Today’s blog wants to explore whether the reason for the attraction of bible churches extends beyond simply being a way of resolving the intellectual challenges posed by the uncertainties of life. Is the offer of answers to life’s deep questions really sufficient to explain why many people are attracted to authoritarian Christian groups? Intellectual uncertainty and the need to know ‘truth’ do of course inform the decision of many people to join the more authoritarian churches/groups. This would apply as much to the school-girls from Bethnal Green joining ISIS as it accounts for the young students finding their way into a Christian Union at University. As my readers know, I approach this question of authoritarian recruitment from the perspective of those who study cults, whether political or religious. Some in the academic world see joining a cult as a neutral act; others regard the dynamics of cult membership as posing a potential serious threat to psychological health. This is not the time to enter this particular debate but merely acknowledge that such disagreements exist. My perspective is that many religious/political groups are sometimes a source of great harm. The harm is partly intellectual and partly psychological in nature. The issue that I want to explore today is the way that some religious activity leads to damage in our capacity to form healthy relationships.

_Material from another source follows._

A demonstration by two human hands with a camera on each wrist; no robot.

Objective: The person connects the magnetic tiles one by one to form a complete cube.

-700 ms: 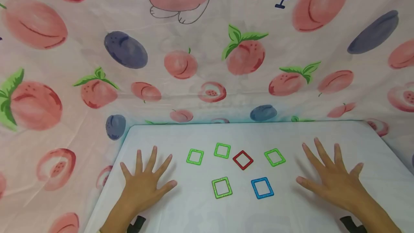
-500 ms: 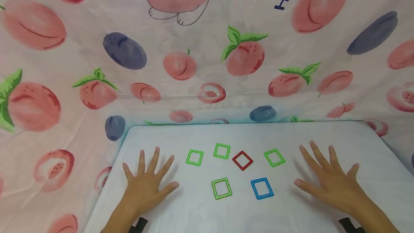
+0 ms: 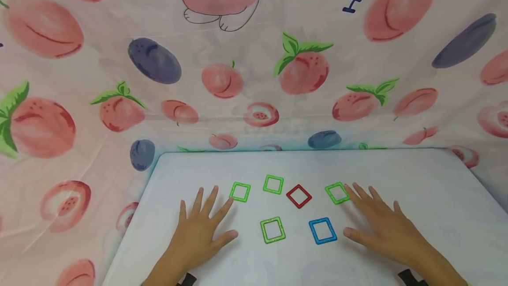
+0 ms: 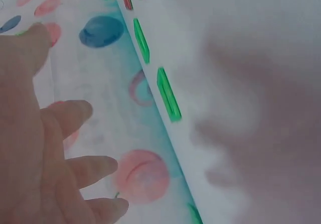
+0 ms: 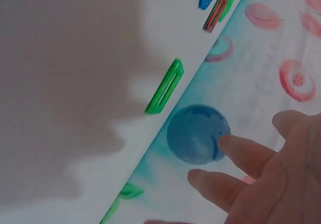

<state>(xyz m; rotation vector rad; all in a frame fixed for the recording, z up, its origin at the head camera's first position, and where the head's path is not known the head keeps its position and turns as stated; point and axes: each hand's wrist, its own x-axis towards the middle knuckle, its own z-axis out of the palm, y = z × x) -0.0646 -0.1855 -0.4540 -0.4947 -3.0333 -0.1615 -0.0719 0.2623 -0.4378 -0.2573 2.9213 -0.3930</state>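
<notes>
Both hands: moved inward since the earlier frame, my left hand (image 3: 194, 237) and right hand (image 3: 386, 231) nearer the row; the square frames lie as they did.
Bearing on the work: the outer frames now come within my reach, I judge; none is lifted.
Fingers: spread and extended on both hands, gripping nothing.
Left green frame (image 3: 248, 193): on the table (image 3: 416, 167), its near corner meeting my left index fingertip in the head view; the left wrist view shows them apart.
Right green frame (image 3: 330, 195): likewise overlapped by my right fingertips; contact unlikely, I judge.
Middle frames: upper green frame (image 3: 272, 192) just beside red frame (image 3: 304, 190); nearer me, lower green frame (image 3: 270, 219) and blue frame (image 3: 327, 242) between my thumbs.
Table edge: far side runs behind the row, against the fruit-print cloth (image 3: 254, 140).
Room: widest between my wrists and beyond my right hand; tightest between right thumb and blue frame.
</notes>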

Back in the 1950s the American public was intrigued by the issue of ‘brainwashing’. Soldiers who had been captured by the Chinese Communists in the Korean War appeared to have fallen under the spell of a kind of mind-control. Another way of explaining this process was to call it thought-reform. The writer, Robert Jay Lifton, wrote a highly influential book, Thought Reform and the Psychology of Totalism, to explore this phenomenon. His work was deemed to offer also a good explanation of what happened to the victims of cults. The problem for those who use the brain-washing model to explain what happens to cult-members is that it has proved impossible to define exactly what brain-washing is. Thus, it has never been an acceptable term in a court of law. In recent years the law has to some extent caught up with a new term, ‘coercion and control’. Since 2015, men (and some women) in the UK have been prosecuted for holding their partners in a form of psychological bondage which has not involved physical violence. Coercion and control remain a good description of what goes on in many authoritarian religious groups. It may only be a matter of time before a case is brought against such a group for harming a member through such methods.
The old model of ‘brain-washing’ had one further limitation. It focused on the individual and his/her mental state. In other words, religious groups were supposedly harming people by manipulating their imembers’ inner mental processes. Such arguments have their value and no doubt the cult academic world will continue to debate the problem using this model. But there is another model which is currently on offer, one which I much prefer. This model takes the individual cult member and examines the relational context in which they find themselves. In other words, every individual lives in a context which has been formed by their relationships, both past and present. The author of a book which explores this relational approach, Daniel Shaw, is a New York psychoanalyst. In his book, Traumatic Narcissism, he explores the dynamics of cults through examining the narcissism that pervades the inner lives of both leaders and led. From the perspective of his psychoanalyst practice, he was able to see that the leaders of so-called cults were ‘invariably traumatizing narcissists’. By this he was describing the way that leader and led were caught up in a destructive cycle of harm. The leader, the traumatising narcissist, was engaged in a process of ‘feeding’ off the followers in a variety of ways. He/she might be exploiting them sexually, emotionally or financially. The followers had, by a process of identification, obtained access to a place of self-esteem which was embodied and articulated by the leader. His narcissistic messianic pretensions, grandiosity and delusions of power were all shared with the followers as long as they stood close to him. In the original act of surrender to the leader and his claims, the followers had shed themselves of much, if not all, of their self-determination and core-selves. The narcissistic dynamic had regressed them to the situation of a needy dependent child. Escaping from such a situation is no easy matter. The follower has to reclaim back the personality that had been surrendered to the charismatic/narcissistic leader at the helm of the organisation we describe as a a cult.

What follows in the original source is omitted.